> [Task description]:
Print the data in full, exactly as it reads.
*** Block opens ***
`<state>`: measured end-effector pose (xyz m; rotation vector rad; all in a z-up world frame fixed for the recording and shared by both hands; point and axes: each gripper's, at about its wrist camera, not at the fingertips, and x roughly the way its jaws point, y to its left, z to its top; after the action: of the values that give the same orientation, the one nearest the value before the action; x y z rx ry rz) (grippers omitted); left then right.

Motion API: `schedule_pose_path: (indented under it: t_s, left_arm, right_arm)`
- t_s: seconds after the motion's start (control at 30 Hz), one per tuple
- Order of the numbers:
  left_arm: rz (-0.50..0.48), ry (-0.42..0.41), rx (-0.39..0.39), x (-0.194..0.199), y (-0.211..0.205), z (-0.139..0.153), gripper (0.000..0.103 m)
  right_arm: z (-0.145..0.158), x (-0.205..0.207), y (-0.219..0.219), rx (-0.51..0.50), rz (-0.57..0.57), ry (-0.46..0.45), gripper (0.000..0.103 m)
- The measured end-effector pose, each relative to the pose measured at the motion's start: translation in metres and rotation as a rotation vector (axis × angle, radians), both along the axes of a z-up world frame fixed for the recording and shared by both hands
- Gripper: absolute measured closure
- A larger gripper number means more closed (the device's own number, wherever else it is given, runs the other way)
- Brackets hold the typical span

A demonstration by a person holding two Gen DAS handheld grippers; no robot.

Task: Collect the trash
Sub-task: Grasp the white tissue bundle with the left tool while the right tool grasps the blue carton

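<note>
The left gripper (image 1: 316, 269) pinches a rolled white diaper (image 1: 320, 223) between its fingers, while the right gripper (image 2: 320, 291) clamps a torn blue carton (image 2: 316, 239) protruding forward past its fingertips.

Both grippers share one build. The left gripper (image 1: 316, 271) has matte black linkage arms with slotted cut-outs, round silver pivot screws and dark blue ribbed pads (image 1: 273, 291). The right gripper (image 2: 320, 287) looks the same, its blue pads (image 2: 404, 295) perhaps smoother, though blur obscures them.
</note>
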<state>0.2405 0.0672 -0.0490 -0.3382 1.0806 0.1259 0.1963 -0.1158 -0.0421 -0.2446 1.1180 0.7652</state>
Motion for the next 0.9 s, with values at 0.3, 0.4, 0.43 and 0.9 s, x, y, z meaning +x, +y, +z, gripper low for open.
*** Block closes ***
> [Result]:
`<state>`: measured end-effector pose (xyz m; rotation vector rad; all in a z-up world frame fixed for the recording and shared by both hands; point and axes: each gripper's, at about its wrist camera, not at the fingertips, and x roughly the way its jaws point, y to its left, z to its top; after the action: of the values that give the same orientation, the one nearest the value before the action; x y z rx ry rz) (grippers omitted); left then right.

Motion API: `schedule_pose_path: (indented under it: t_s, left_arm, right_arm)`
- t_s: seconds after the motion's start (control at 30 Hz), one per tuple
- Order of the numbers:
  left_arm: rz (-0.50..0.48), ry (-0.42..0.41), rx (-0.39..0.39), x (-0.194..0.199), y (-0.211..0.205), z (-0.139..0.153), gripper (0.000..0.103 m)
  right_arm: z (-0.145..0.158), x (-0.205..0.207), y (-0.219..0.219), rx (-0.51..0.50), rz (-0.57..0.57), ry (-0.46..0.45), gripper (0.000..0.103 m)
- The measured end-effector pose, each relative to the pose measured at the motion's start: translation in metres and rotation as a rotation vector (axis × angle, radians), both along the axes of a z-up world frame fixed for the recording and shared by both hands
- Gripper: absolute measured closure
- A larger gripper number means more closed (the device's own number, wherever else it is given, runs the other way)
- Brackets hold the typical span

A demonstration by a person holding two Gen DAS handheld grippers; no robot.

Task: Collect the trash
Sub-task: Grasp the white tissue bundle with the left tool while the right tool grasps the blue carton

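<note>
The left gripper (image 1: 316, 269) pinches a rolled white diaper (image 1: 320, 223) between its fingers, while the right gripper (image 2: 320, 291) clamps a torn blue carton (image 2: 316, 239) protruding forward past its fingertips.

Both grippers share one build. The left gripper (image 1: 316, 271) has matte black linkage arms with slotted cut-outs, round silver pivot screws and dark blue ribbed pads (image 1: 273, 291). The right gripper (image 2: 320, 287) looks the same, its blue pads (image 2: 404, 295) perhaps smoother, though blur obscures them.
</note>
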<state>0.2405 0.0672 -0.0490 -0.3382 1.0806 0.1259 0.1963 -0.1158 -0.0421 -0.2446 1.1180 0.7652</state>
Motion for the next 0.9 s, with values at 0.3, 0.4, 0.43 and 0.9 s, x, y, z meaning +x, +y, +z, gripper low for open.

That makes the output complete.